Действительно, на соседнем огороде кто-то в синем платье и телогрейке стоял в позе испуганного страуса возле грядок и что-то возмущенно бормотал. Прислушавшись, Пашка быстро скомандовал:
– Девчонки и Соня, заткните уши!
– Эй, Васильевна! – гаркнул, приподнявшись на цыпочки, Пантелеич. – Кончай выражаться, у меня дитёв полон огород! Ей-богу, будто одна во всей деревне проживает!
– А, Пантелеич, будь здоровенек… – «Страус» выпрямился, оказавшись маленькой сердитой бабкой со сморщенным, как черносливина, лицом, до самых глаз замотанным платком. – Здравствуй, Андрюшенька. Ты с товарищами приехал деду пособлять? Дело, дело, молодец… Ах, собачьи вы выродки, да что ж вы воротите, да хоть бы у вас почернело и отвалилось все ваше поганое…
– Васильевна! – глуша соседкин текст, заголосил Пантелеич. – Да что ты так разоряешься-то? Дети, говорю я, здесь, кончай матюкаться!
– Да как же тута не матюкаться? Гли, опять все разворотили! И чего надо, и кому – не понимаю. Кто ж так картоху-то ворует? Ты воруй, да с разумением, не топчи, не порти! Опять как Мамай по грядкам прошел, да где ж совесть у людев…
Что имела в виду Васильевна, стало ясно, когда заинтригованные зрители подошли ближе. Около трети обширного огорода соседки словно побывало под бульдозером. Высохшая ботва была вырвана как попало и разбросана там и тут, картофельные клубни валялись под ногами и в ямах разной глубины.
– Вредительство одно! – сокрушалась Васильевна. – И Нютка, зараза, не едет! Тебе, Пантелеич, хорошо, у тебе внук сознательный, а у меня – трясогузка. Одни книжки в голове, а чтоб бабке помочь – выкуси!
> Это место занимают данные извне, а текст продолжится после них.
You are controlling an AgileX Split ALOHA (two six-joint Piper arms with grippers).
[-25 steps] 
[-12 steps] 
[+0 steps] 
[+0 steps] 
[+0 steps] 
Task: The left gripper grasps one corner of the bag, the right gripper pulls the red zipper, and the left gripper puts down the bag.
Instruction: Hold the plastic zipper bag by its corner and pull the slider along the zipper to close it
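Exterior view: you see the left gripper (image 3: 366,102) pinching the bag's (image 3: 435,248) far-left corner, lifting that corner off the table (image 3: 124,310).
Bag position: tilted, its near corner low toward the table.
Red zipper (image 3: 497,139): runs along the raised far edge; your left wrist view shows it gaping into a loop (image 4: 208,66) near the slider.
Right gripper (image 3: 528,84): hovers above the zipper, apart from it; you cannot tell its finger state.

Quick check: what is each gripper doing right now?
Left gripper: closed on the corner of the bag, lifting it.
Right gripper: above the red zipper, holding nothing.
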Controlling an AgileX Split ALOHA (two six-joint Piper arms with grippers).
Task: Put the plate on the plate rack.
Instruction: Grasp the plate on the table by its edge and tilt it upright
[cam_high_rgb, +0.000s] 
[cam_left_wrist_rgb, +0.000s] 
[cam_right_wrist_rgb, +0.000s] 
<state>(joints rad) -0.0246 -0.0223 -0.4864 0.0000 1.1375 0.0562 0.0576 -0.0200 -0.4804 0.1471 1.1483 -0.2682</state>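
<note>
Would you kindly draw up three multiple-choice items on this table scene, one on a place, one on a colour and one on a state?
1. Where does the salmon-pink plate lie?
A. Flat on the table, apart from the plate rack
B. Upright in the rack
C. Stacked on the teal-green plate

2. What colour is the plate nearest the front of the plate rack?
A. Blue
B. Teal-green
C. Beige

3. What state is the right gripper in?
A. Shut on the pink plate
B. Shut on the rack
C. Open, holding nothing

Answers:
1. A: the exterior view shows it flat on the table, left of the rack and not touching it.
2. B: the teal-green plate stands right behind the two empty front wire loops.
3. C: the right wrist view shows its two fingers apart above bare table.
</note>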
– Вот что, бабуля, – тут же вник в ситуацию Пашка. – Мы вам щас тут поможем как сможем…
– Взаправду? – обрадовалась Васильевна. – Да ты ж мой голубочек брильянтовый…
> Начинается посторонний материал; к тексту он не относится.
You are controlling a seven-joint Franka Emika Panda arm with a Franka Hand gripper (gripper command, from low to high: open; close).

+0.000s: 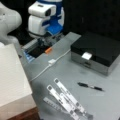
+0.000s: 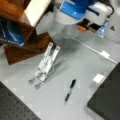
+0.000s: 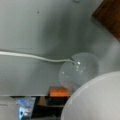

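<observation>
A robotics lab or research workspace: a grey table (image 1: pixel 75 72) carries test objects rather than household goods; a black perforated breadboard panel (image 2: pixel 15 105) sits at a front view's bottom left; a white cable (image 2: pixel 95 51) runs across the surface; a black equipment case (image 1: pixel 97 51) stands nearby; a dark backdrop hangs behind the white-and-blue robot arm (image 1: pixel 45 17).

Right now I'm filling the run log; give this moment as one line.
hand: at table's far edge | nearest: orange block, white cable | pen, folding stand apart
</observation>
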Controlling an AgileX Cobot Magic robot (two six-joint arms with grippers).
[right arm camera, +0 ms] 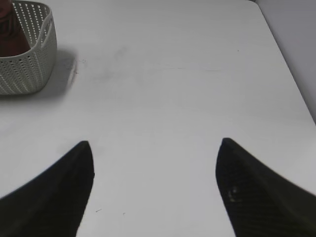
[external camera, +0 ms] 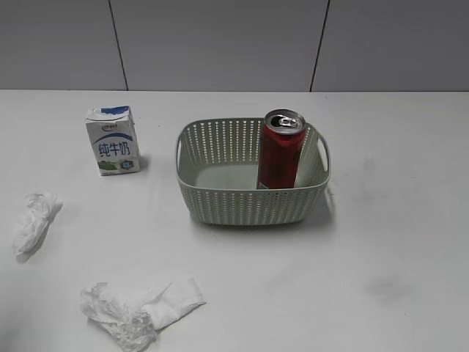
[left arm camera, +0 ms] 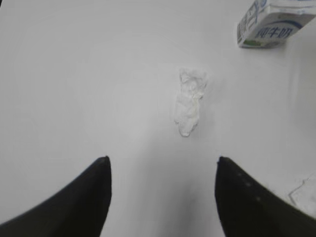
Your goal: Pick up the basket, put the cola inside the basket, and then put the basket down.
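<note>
the basket [external camera: 253, 198] sits flat on the white table [external camera: 381, 242], a little right of the middle in the exterior view. the cola [external camera: 280, 150] stands upright inside it, toward its right end, with its silver top and pull tab rising above the rim. the can's base rests on the basket floor, close to the near wall. in the right wrist view the basket [right arm camera: 27, 59] shows at the upper left corner, with a sliver of the dark red cola [right arm camera: 12, 32] behind its slotted wall.

left of the basket, well apart from it, a milk carton [external camera: 112, 141] stands upright. nearer the camera on the left lie two crumpled tissues, one [external camera: 33, 222] by the left edge and a bigger one [external camera: 139, 308] near the bottom.

neither arm appears in the exterior view. the left gripper [left arm camera: 163, 197] hangs over bare table with its fingers spread wide and nothing between them; a tissue [left arm camera: 189, 101] lies beyond the tips, and the carton [left arm camera: 271, 24] is at the upper right. the right gripper [right arm camera: 155, 187] is likewise wide open and holds nothing, over bare table to the right of the basket and well apart from it.
</note>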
– Угу… А вы напрягите память и вспоминайте все про археологов, которые тут летом копались. Все, что помните! Нам очень важно!
– Охти… Чичас… Ох, дай бог памяти… – засуетилась Васильевна, морща лоб и вглядываясь в горизонт, словно там могли нарисоваться вожделенные археологи.
А Пашка тем временем отдал приказ:
– Эй, братва, лопаты в руки и шагом марш! Соня, ты не шагом марш, ты отойди, у тебя Брамс через три дня. А остальные – живо! Я тоже к вам иду. Ох, жизнь наша студенческая… В универе на картошку не послали, так здесь попался… Карма!